Transcribe, word for word and without additions, each line below from the one containing "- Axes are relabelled" through the one containing "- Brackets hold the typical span", both ends included.

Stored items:
= Beginning of Section =

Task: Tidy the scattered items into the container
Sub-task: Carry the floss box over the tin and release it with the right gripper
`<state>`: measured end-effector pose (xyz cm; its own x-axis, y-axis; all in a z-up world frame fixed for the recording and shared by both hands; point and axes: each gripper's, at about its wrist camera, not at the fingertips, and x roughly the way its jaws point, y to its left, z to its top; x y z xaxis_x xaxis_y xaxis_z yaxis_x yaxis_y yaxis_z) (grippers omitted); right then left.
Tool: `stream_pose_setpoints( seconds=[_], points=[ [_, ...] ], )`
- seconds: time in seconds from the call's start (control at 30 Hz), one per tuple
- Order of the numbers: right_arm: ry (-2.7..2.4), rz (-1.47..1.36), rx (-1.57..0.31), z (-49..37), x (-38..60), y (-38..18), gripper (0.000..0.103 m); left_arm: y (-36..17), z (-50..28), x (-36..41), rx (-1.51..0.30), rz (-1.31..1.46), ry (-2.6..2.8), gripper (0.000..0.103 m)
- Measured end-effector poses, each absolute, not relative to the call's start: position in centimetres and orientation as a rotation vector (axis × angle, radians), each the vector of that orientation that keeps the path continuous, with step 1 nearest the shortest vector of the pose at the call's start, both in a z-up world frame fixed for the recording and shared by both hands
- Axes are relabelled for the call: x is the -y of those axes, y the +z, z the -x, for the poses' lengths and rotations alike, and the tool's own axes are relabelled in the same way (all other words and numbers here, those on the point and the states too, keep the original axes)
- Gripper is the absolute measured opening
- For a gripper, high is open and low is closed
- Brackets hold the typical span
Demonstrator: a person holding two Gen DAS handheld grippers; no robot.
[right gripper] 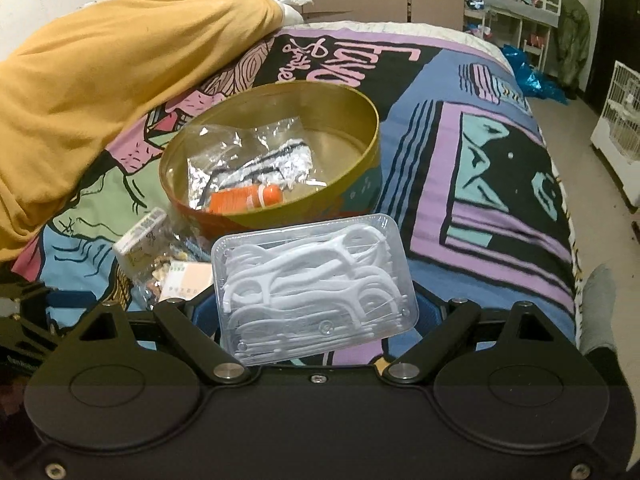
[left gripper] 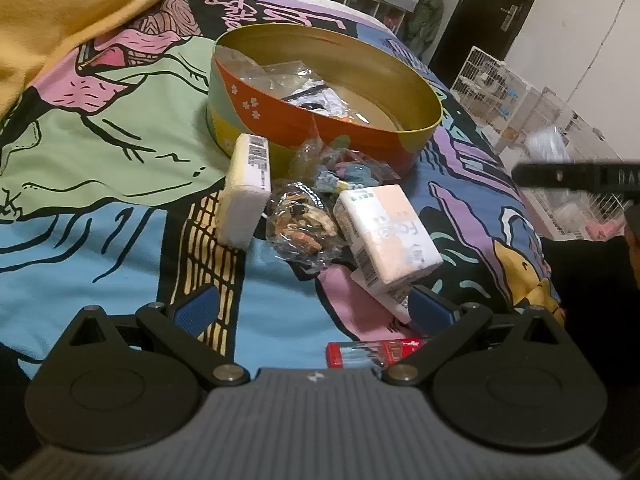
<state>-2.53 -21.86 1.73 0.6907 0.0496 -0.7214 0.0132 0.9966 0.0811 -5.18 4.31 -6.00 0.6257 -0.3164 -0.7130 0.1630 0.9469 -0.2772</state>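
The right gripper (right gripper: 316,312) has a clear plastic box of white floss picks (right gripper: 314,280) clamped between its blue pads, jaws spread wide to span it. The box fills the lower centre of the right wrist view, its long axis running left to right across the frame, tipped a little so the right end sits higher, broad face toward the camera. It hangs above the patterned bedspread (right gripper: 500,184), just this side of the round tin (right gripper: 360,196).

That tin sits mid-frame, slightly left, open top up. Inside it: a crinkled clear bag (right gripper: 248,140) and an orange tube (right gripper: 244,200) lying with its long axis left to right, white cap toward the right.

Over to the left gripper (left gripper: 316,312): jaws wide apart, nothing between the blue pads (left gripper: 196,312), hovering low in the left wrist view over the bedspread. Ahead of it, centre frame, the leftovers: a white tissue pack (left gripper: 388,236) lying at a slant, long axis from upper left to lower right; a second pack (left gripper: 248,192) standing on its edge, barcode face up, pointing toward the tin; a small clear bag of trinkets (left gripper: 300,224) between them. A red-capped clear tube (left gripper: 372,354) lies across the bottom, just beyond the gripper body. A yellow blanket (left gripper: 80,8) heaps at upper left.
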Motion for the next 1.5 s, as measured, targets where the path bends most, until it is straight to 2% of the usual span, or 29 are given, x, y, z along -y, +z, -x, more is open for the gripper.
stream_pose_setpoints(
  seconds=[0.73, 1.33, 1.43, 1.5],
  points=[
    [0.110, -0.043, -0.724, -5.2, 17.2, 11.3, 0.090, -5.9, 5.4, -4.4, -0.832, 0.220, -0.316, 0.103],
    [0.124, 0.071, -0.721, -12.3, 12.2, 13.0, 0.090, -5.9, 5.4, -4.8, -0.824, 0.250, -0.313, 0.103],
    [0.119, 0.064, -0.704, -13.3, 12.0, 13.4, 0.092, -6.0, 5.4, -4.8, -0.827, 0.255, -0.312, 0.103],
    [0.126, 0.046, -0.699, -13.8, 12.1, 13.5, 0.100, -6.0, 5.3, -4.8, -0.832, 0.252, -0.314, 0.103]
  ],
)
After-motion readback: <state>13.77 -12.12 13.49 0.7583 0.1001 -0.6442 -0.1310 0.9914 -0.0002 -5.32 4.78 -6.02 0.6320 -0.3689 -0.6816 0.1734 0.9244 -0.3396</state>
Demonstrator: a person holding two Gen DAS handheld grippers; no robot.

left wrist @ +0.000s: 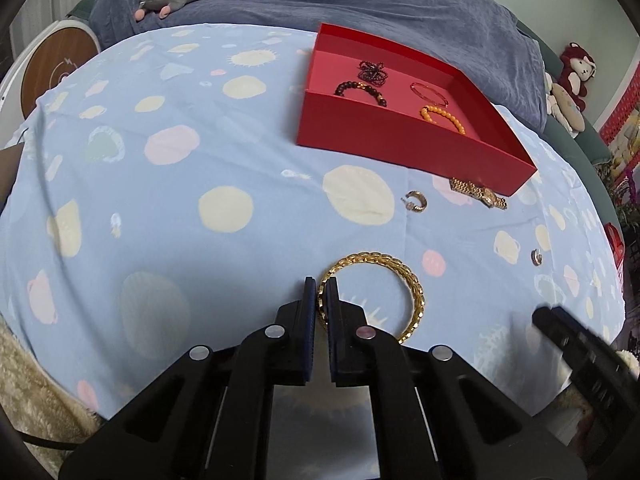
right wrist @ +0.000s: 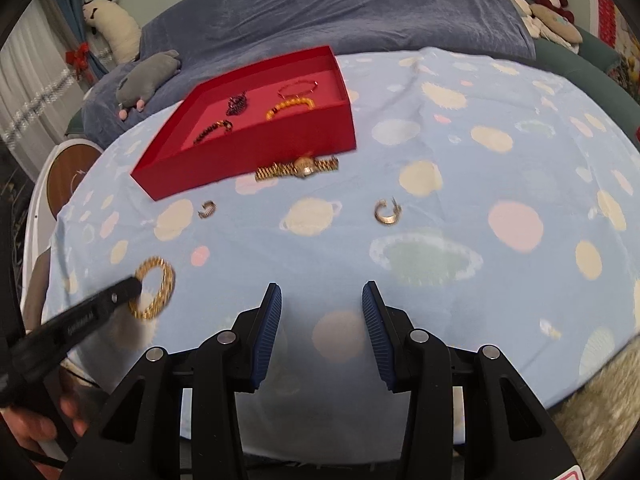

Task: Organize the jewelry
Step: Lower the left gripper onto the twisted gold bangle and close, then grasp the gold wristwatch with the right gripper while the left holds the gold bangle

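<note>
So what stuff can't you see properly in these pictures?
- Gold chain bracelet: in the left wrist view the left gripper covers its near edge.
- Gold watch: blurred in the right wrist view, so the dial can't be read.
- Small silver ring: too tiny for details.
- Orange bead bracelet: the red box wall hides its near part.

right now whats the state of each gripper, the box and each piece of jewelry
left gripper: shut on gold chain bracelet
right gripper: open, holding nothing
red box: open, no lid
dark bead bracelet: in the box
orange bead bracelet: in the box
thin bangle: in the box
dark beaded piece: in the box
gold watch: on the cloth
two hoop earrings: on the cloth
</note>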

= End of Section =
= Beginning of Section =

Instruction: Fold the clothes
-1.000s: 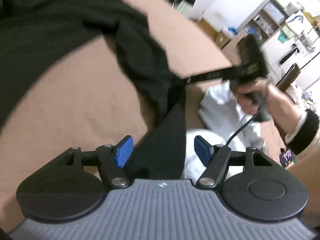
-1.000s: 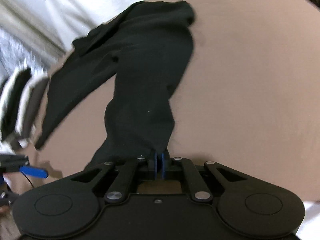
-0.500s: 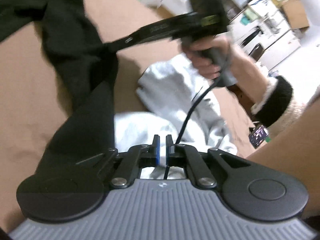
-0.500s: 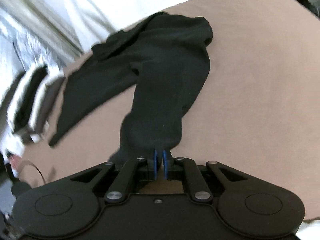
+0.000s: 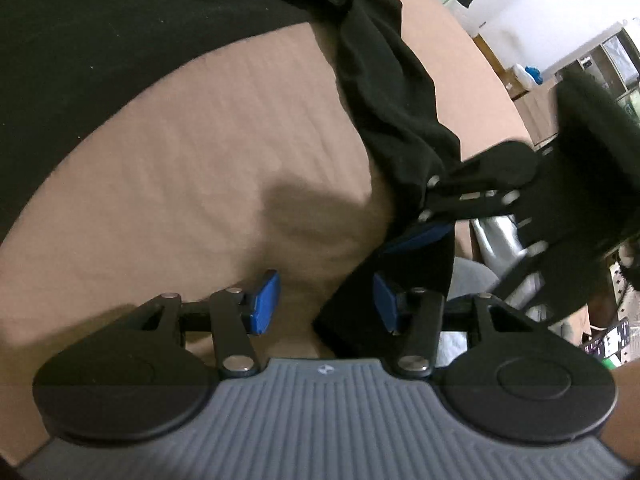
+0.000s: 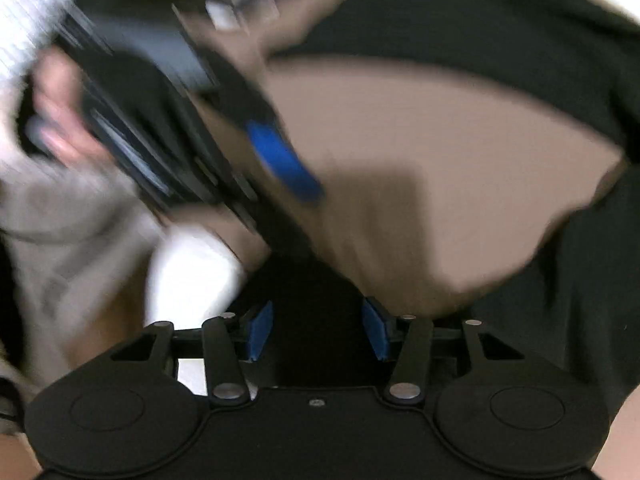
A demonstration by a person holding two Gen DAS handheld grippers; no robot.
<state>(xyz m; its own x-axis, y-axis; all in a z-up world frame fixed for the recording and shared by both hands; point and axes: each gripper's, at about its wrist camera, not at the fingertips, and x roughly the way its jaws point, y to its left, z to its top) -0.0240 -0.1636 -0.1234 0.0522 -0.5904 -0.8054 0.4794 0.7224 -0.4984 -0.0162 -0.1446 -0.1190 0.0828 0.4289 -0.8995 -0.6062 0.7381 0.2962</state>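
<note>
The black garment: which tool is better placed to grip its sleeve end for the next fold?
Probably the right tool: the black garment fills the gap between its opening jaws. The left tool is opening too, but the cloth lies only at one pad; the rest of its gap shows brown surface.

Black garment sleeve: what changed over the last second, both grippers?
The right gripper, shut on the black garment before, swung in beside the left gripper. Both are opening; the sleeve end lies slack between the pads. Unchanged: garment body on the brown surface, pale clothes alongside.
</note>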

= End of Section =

Problem solution
- Axes are relabelled for the call: x is the -y of those axes, y the +z, z the -x, for the poses' lengths and rotations alike, and the tool's own axes are relabelled in the same way (all other words and numbers here, those on the point and the states too, keep the original axes)
- Gripper is the absolute measured opening
- For a gripper, high is open and low is closed
- Brackets hold the typical span

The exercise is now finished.